**Try it**
Everything in the listing must be repeated word for word.

** Opening Source material block **

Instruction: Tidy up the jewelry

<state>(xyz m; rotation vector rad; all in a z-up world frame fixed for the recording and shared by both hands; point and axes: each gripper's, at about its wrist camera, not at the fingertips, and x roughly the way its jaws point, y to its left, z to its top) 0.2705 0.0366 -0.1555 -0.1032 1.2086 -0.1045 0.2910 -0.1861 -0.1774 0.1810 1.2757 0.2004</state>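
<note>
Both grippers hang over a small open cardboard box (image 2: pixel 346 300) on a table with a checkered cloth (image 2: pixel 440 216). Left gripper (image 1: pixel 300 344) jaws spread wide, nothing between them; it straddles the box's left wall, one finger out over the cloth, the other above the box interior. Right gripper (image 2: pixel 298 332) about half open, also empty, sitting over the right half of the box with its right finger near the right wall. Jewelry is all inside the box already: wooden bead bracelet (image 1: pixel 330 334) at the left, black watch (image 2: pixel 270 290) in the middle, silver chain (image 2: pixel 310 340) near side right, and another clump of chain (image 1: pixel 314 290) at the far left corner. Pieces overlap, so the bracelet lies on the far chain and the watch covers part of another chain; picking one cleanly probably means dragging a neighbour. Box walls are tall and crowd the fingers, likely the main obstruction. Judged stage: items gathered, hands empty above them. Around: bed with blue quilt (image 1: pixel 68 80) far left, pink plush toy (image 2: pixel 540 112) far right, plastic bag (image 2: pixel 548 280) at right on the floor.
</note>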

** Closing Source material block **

**Expected answer**
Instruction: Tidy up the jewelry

<state>(xyz m; rotation vector rad; all in a z-up world frame fixed for the recording and shared by both hands; point and axes: each gripper's, at about its wrist camera, not at the fingertips, and x roughly the way its jaws point, y to its left, z to its top) 0.2705 0.0366 -0.1555 -0.1032 1.2086 -0.1045 0.2910 -0.1861 -0.1774 0.1810 1.2757 0.2004</state>
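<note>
Both grippers hang over a small open cardboard box (image 2: pixel 346 300) on a table with a checkered cloth (image 2: pixel 440 216). Left gripper (image 1: pixel 300 344) jaws spread wide, nothing between them; it straddles the box's left wall, one finger out over the cloth, the other above the box interior. Right gripper (image 2: pixel 298 332) about half open, also empty, sitting over the right half of the box with its right finger near the right wall. Jewelry is all inside the box already: wooden bead bracelet (image 1: pixel 330 334) at the left, black watch (image 2: pixel 270 290) in the middle, silver chain (image 2: pixel 310 340) near side right, and another clump of chain (image 1: pixel 314 290) at the far left corner. Pieces overlap, so the bracelet lies on the far chain and the watch covers part of another chain; picking one cleanly probably means dragging a neighbour. Box walls are tall and crowd the fingers, likely the main obstruction. Judged stage: items gathered, hands empty above them. Around: bed with blue quilt (image 1: pixel 68 80) far left, pink plush toy (image 2: pixel 540 112) far right, plastic bag (image 2: pixel 548 280) at right on the floor.
</note>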

The exercise requires nothing more.